The book is, above all, a tribute to the greatest male tennis player in the history of the United States. For me as the author, it was a chance to relive the Sampras Era and remember how he turned the 1990’s into a sterling showcase for his inimitable gifts. In my view, this is an ideal time to bring him sharply back into focus. My purpose is to reexamine his unanswerable blend of power and grace, to turn the reader’s attention back to the elegance of his explosive serve, the extraordinary athleticism of his leaping overhead, the growing significance of his underrated net game across the second half of his career, and the sheer beauty of his signature running forehand.
Even more than that, the book is a reminder that even with the passage of time and the fascination of the public with today’s tennis icons, we would all do well to remember that Sampras was a singularly important champion who valued what mattered most about the field of athletic competition.
“I was raised as a kid to be a good sport, win or lose, to shake hands and get off the court.

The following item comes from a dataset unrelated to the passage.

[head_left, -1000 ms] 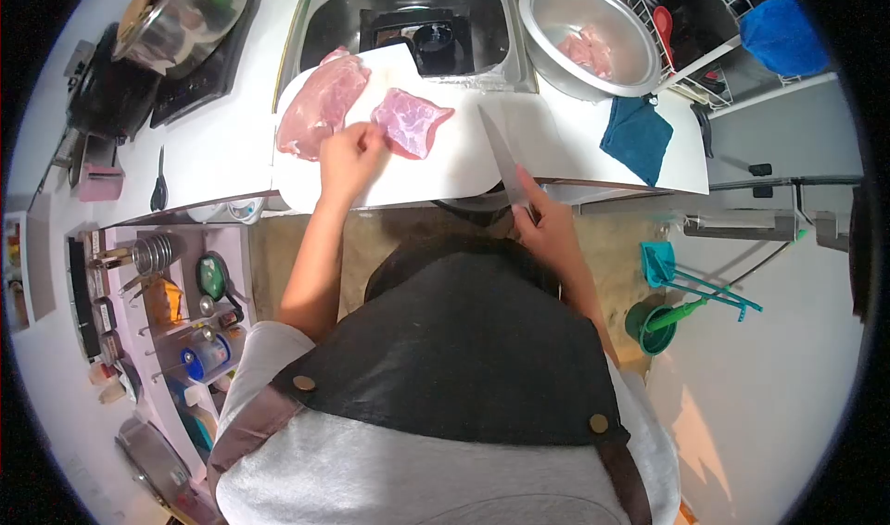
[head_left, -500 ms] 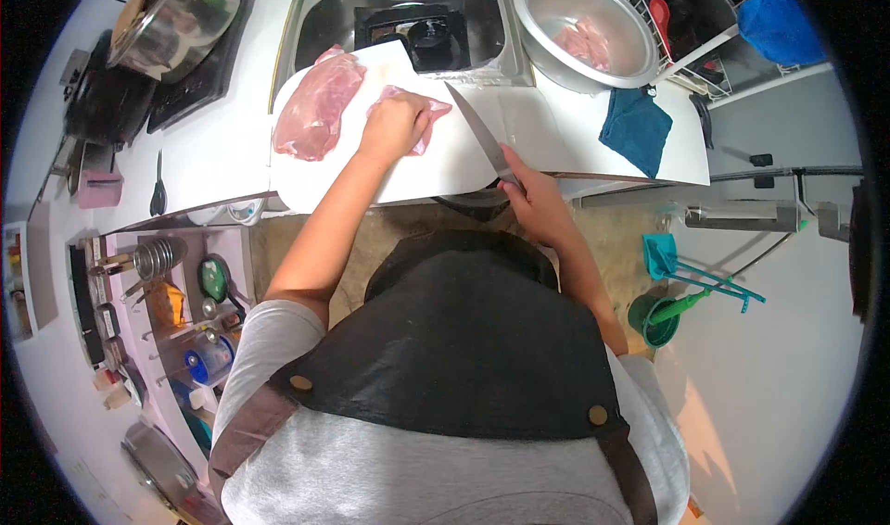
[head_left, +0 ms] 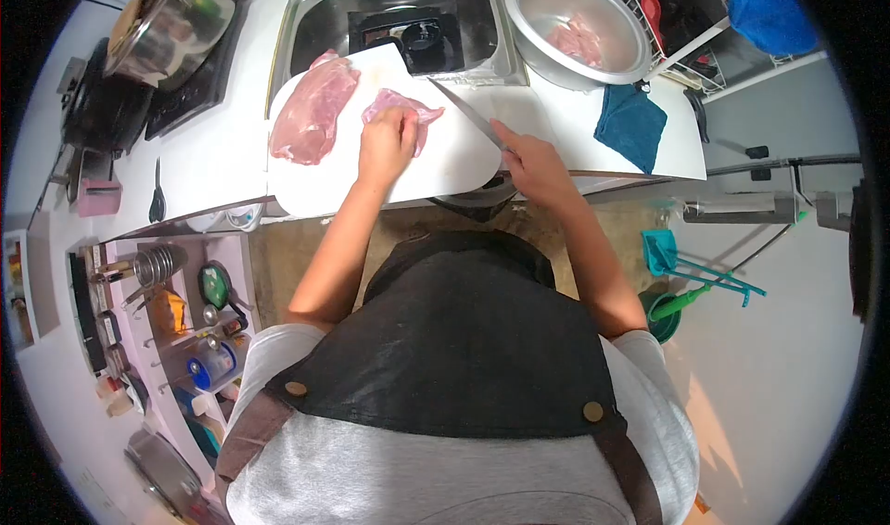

I am a bit introverted and I don’t like to show much emotion. I think it came from my parents,” he says. “As I became a young adult playing in front of people on television and in person, I just felt this is who I am. People come up to me now and say I was a good role model for their kids because of the way I handled myself on the court, and that means more to me than anything, knowing I had that effect on some people who have watched me play and might think, ‘I want to be like Rod Laver or I want to be like Pete.’
“Everyone has a different personality and I was more like Bjorn Borg or Stefan Edberg, the kind of role model where we keep our head down and just play. I was raised to be a tennis player—not a celebrity. That was who I was.”